Rainbow Rowell has been super popular recently. Her books are relatable, occasionally funny, very emotional, and well written, but that’s my problem with them. :) To give a bit of backstory, I should probably explain how I read.
How I Read
I mostly read on Friday nights and Saturdays, since the rest of the week I am able to use technology and really need to pack in all my work. Why? Because I am Jewish and observe Shabbat (sabbath). If you’re not interested in this or feel it is forcing religion on you feel free to skip down to the Why I Don’t LOVE Rainbow Rowell section!
On Shabbat, I am not allowed to do any “work.” What does work mean? I won’t go into all the details because there are so many I actually don’t know all of them. The basic rule is that you are prohibited from creating and/or doing what the priests did in the temple way back when we had one (and then another) in Jerusalem.
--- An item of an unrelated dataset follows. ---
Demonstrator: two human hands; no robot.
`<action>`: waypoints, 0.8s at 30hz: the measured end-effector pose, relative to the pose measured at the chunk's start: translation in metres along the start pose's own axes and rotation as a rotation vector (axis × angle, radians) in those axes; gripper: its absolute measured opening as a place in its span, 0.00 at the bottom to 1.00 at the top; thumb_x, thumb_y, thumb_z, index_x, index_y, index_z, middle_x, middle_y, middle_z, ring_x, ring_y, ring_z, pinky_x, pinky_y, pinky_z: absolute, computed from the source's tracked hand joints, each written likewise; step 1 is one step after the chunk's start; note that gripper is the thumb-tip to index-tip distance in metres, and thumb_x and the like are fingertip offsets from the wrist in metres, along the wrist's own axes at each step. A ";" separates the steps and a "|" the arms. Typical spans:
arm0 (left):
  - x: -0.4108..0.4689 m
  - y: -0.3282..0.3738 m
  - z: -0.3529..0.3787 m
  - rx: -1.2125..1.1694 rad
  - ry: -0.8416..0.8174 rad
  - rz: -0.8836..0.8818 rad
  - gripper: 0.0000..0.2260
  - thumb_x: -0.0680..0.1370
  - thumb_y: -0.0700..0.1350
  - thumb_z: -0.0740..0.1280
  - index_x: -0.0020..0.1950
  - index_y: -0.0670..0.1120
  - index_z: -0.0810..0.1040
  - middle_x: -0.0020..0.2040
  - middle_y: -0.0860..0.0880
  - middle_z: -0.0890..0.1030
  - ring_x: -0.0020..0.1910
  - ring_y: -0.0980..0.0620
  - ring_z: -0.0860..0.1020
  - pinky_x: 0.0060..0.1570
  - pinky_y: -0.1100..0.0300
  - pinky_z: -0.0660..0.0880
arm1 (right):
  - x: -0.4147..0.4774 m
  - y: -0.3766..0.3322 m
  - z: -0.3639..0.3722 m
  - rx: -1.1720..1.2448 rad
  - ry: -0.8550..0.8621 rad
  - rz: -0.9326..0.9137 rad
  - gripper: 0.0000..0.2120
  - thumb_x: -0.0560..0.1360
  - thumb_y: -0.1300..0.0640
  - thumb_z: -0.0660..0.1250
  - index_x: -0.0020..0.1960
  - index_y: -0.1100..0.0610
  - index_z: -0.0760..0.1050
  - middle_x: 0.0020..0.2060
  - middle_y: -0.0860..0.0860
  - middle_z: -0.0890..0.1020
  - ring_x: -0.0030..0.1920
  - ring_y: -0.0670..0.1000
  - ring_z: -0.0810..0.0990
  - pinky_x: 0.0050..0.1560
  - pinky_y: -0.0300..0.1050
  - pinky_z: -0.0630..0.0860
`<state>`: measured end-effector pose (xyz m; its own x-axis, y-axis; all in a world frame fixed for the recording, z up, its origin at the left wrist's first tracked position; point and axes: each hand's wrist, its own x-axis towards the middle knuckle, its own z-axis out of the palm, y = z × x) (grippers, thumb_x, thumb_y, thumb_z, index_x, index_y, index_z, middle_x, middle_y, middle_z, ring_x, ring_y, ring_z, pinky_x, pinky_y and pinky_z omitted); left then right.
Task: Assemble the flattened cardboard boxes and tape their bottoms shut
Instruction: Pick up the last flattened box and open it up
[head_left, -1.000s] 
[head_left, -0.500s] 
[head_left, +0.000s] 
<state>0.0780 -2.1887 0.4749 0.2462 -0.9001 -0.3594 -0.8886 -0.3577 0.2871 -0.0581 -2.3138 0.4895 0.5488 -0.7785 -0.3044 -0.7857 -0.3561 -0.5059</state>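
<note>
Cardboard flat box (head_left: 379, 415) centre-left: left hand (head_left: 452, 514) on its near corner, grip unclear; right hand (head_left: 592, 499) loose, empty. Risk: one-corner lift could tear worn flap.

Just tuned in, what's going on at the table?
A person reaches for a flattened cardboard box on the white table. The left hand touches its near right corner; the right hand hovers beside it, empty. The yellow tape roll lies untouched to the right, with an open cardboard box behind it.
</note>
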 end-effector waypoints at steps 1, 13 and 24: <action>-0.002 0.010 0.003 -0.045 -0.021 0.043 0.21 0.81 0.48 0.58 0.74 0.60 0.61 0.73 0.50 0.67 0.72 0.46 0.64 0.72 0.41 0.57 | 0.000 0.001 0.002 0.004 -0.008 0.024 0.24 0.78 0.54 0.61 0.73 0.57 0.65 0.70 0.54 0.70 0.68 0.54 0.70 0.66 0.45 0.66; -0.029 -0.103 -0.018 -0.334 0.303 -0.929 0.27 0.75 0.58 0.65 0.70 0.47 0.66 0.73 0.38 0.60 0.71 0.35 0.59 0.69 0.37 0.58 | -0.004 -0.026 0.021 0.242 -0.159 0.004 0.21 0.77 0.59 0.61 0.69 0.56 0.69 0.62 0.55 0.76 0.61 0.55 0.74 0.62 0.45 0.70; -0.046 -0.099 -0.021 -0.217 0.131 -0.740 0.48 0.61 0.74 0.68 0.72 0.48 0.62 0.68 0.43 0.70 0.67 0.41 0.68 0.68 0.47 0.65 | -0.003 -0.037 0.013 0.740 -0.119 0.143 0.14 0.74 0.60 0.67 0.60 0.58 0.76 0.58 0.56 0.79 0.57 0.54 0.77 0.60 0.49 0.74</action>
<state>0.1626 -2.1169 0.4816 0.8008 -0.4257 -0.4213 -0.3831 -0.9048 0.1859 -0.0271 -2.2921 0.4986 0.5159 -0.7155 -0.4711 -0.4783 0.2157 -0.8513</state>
I cannot use electricity because it creates a spark! What I can do is leave lights on in certain places, set timers in others, and leave the oven on so I can warm food up a bit, but not cook it because that’s creating.
So on Friday I make sure I stock up on reading materials and then later really go to town. Because I don’t have any distractions, my mind is ridiculously active. I’m not inventing genius apps or solving world hunger, but I cannot stop thinking.
If I’m upset about something, on Shabbat I cannot distract myself from it. So reading anything that is a bit too real is really unpleasant.
Another difficulty? You’re not allowed to cry on Shabbat. It’s supposed to be a happy restful break from work and worries. When I was younger I thought that was silly because how could you not be happy on a day off? I realized now that it’s actually hard because of how free you are from so many distractions.
I am grateful for it though. I am certainly a workaholic and a mandatory break is very helpful for me.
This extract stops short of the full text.